Could it possibly be... Stress eating?!?

Long time. Wow! Anyway, I managed to lose near my goal at the end of my three month deadline. I weighed in at an awesome 128 pounds! Even with all the holidays and rich and tasty foods, I managed to keep up with my exercise and keep on task to the road of health. So I thought...

The holidays, the cold weather or lack of motivation has sent me back to some old bad habits. Old habits do die hard! On further contemplation and analyzation, I decided to read up on stress eating. I believe I have found my dirty little culprit. I am a big fat stress eating fool! I find myself having constant desire for chips, chocolate, ice cream and other desserts. This was not the case in the months where I was an exercising fool, but recently I have caught myself in a slump and feeling unmotivated. I attempt at it but fail to regain my momentum that I had exhibited in recent months. Perhaps, the cold weather is to blame as well. It has gotten a bit chillier these past couple of weeks but I fear I may just be up to my old excuses again.
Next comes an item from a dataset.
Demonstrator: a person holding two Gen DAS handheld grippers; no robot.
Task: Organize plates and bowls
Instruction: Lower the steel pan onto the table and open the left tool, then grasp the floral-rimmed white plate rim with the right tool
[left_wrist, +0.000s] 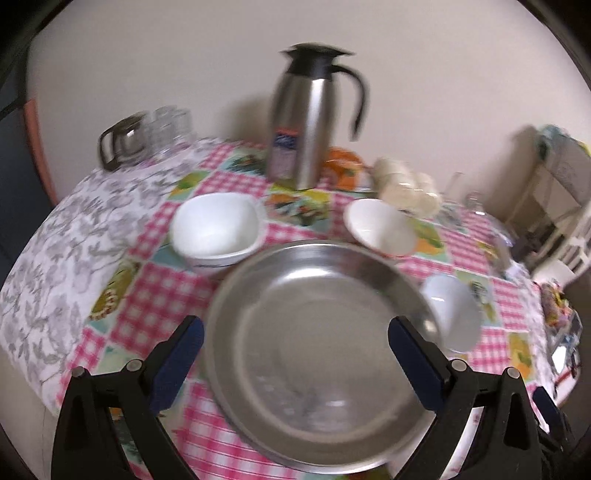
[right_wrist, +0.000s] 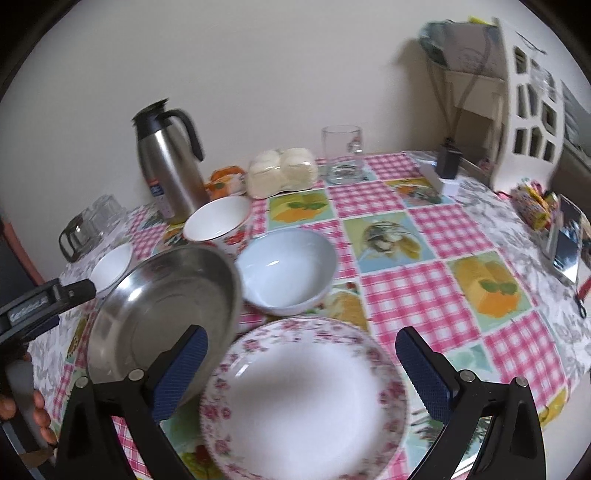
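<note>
A round steel plate (left_wrist: 325, 354) lies flat on the checked cloth — shiny, shallow, with a raised rim. Just beside it on the right lies a white plate (right_wrist: 306, 402) with a pink floral border, its rim slightly under the steel one's edge as far as the right wrist view shows. Behind them stand 3 bowls, all upright: a squarish white bowl (left_wrist: 218, 230) at the left, a white bowl (right_wrist: 218, 219) with a red flower pattern outside in the middle, and a plain pale bowl (right_wrist: 286, 271) — the nearest to the floral plate.
</note>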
So, with that in mind, stress does play a large factor in my non-motivational mindset these days. With all my duties as a stay at home mom of three (two of which are still in diapers and one nearly a teen), also not to mention upkeep and normal functionality of the household.... I find myself extremely drained all the time. Oh and let's not forget lack of sleep and time to myself to really recharge...LOL.. what's that? Let's just say it's not rocket science that I go running for some comfort food. However, it's not making me any healthier. My first step is acknowledging this and constantly reminding my brain that I need to stop this behavior.

I will get over this hump... hahaha. I've stopped buying chips but I am a baker and I bake to relieve stress. Isn't that a kicker? Baking desserts is my stress reliever and I am a bit of a sugar addict. Dilemmas of life... isn't it grand?